La migración afecta la configuración de la identidad, a su conformación y a atravesamientos temporales y territoriales provocando estados de desorganización, puesto que quienes emigran pierden mucho de los roles que desempeñaban en su comunidad, en su grupo de trabajo, entre amigos, en los ámbitos educativos y en su familia extensa. Este “ataque” a la identidad se contrarresta en grupos de encuentros que refuerzan sus relaciones y a veces alimentan prejuicios contra el país donde radicó su nuevo destino. Si la lengua del país es diferente se intentará reunirse con familias que hablen el mismo idioma.

El migrante está frente a un nuevo espacio, el que de algún modo ambiciona y al que se tiene que adaptar y paradojalmente, mantiene una relación con su comunidad de origen, alejando así, su rápida adaptación.
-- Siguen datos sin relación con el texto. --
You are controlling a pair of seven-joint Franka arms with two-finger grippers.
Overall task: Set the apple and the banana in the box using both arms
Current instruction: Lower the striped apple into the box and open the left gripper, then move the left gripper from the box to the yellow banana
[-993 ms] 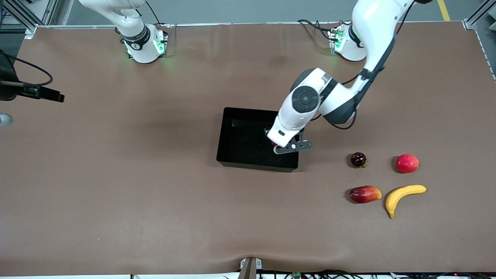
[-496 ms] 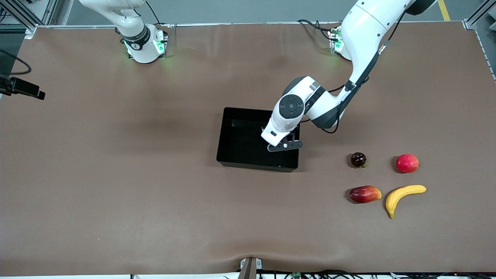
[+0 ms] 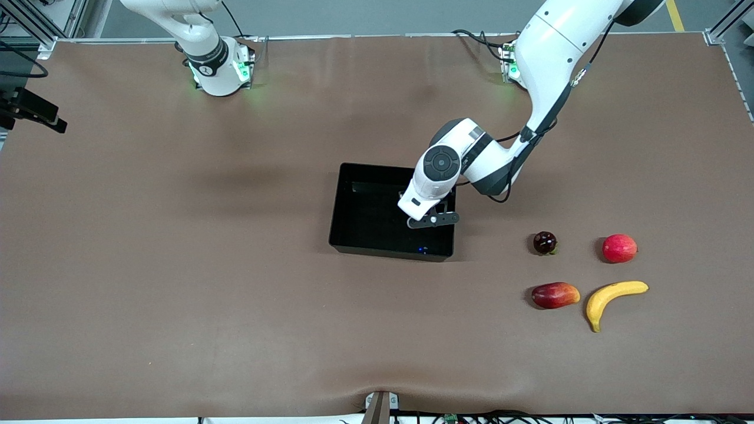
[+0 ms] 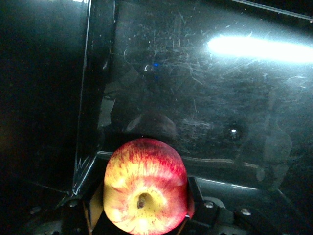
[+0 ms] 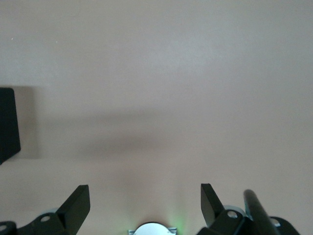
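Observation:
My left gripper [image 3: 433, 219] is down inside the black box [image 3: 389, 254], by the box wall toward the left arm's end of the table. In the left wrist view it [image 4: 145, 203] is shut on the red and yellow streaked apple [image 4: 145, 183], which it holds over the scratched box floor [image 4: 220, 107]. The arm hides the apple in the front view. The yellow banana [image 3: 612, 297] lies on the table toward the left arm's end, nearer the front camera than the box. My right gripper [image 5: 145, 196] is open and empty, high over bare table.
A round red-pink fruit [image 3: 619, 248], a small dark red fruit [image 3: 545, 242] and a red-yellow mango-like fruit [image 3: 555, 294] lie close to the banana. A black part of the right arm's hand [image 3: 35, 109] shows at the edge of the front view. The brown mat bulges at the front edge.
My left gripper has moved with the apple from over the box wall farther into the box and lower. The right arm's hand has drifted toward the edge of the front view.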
Más allá de estas breves variables mencionadas, debemos pensar en nuestro bienestar, el de nuestra propia familia, en nuestro futuro y si hemos decidido irnos por las razones que sean, habitar el lugar es alojarse e incluirse desde los pequeños actos hasta las grandes cuestiones, como por ejemplo, festejar feriados de ese país que nos resultan ajenos y participar activamente de su cultura. Pero sobre todo, seguir el hilo de nuestro deseo que si es compartido permitirá construir una nueva vida, que se ajustará al nuevo comienzo, porque la globalización permite nuevas subjetividades que se despliegan día a día en esta complicada época que nos toca vivir.

*Carlos Gustavo Motta es psicoanalista y cineasta.